Ursprünglich wurden Denimstoffe auf Shuttle Webstühlen hergestellt.
In diesem Verfahren wird der Schussfaden (Querfaden) mit dem s.g. Schiffchen/Shuttle kontinuierlich durch die Kettfäden (Längsfäden) geführt, so dass die Kanten des Stoffes sauber abgeschlossen sind und nicht ausfransen können.


In der Regel ist die Kante weiß mit einem farbigen (auch mehrfarbigem) Garn.

Diese saubere Kante gibt dem Stoff seinen Namen: SELVEDGE – abgeleitet von self = „selbst“ und „edge“ = kante 

Das Besondere hierbei ist, dass die Webkante in den Schnitt der Jeans eingearbeitet wird und sich in der Regel an der äußeren Beinnaht wieder findet. Sichtbar wird sie durch das Aufkrempeln der Jeans (cuff)

Klassischer Selvedge Denim ist heutzutage deutlich aufwändiger in der Produktion im Vergleich zu modernen Industrieproduktionen.
Maßgeblich hierfür ist die zeitaufwändige Webtechnik auf alten Webstühlen und der hohe Verschnitt im Stoff. 

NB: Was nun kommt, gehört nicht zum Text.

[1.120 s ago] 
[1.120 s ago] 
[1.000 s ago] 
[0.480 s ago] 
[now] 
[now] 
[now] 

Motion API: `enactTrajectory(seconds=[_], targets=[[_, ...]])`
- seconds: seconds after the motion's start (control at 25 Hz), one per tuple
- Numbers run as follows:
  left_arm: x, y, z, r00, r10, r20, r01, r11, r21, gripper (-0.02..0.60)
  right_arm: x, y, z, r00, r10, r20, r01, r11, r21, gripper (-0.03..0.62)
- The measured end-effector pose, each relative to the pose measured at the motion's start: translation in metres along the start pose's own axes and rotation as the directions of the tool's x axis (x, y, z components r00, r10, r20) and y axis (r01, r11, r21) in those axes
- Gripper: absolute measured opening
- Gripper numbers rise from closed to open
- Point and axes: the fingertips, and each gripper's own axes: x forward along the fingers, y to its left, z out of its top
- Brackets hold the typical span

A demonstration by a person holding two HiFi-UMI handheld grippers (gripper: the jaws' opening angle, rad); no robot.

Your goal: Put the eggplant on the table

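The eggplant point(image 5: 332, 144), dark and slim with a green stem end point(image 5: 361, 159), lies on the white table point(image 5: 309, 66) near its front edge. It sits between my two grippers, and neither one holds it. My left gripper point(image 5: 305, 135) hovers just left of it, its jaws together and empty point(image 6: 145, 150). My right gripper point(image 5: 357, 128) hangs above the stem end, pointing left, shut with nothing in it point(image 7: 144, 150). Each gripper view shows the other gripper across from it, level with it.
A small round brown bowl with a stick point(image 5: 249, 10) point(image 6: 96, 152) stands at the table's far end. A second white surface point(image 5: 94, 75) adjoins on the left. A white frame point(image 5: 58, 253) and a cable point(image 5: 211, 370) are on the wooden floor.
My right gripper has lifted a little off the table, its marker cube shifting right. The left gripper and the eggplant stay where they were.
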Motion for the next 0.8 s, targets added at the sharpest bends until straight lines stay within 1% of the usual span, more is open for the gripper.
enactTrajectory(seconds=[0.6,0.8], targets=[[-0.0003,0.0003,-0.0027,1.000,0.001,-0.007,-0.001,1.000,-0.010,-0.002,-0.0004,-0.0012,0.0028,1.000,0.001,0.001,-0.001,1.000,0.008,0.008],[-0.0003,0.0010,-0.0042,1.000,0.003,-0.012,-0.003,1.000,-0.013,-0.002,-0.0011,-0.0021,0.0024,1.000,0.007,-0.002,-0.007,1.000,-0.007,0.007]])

Wahre „Denimals“ haben einen Hang zur Nostalgie und Tradition und schwören deshalb auf die Webkante. Darüber hinaus werden Selvedge Jeans üblicherweise als Raw Denim verkauft. Das heißt, dass der Stoff noch keine Waschungen durchlaufen hat und den kompletten Indigo Farbstoff enthält. Durch das Tragen der Jeans ergeben sich im Lauf der Zeit dann die s.g. „Fades“, was aber wiederum ein ganz eigenes Thema ist. 🙂

Hier eine kleine Auswahl aus meiner Selvedge-Denim Sammlung. Die Hosen bestechen durch ihre festen, schweren Stoffe und ihre hohe Qualität. Besonders erwähnenswert ist der schmale Blaumann, der von Denim Enthusiasten in Deutschland hergestellt wird.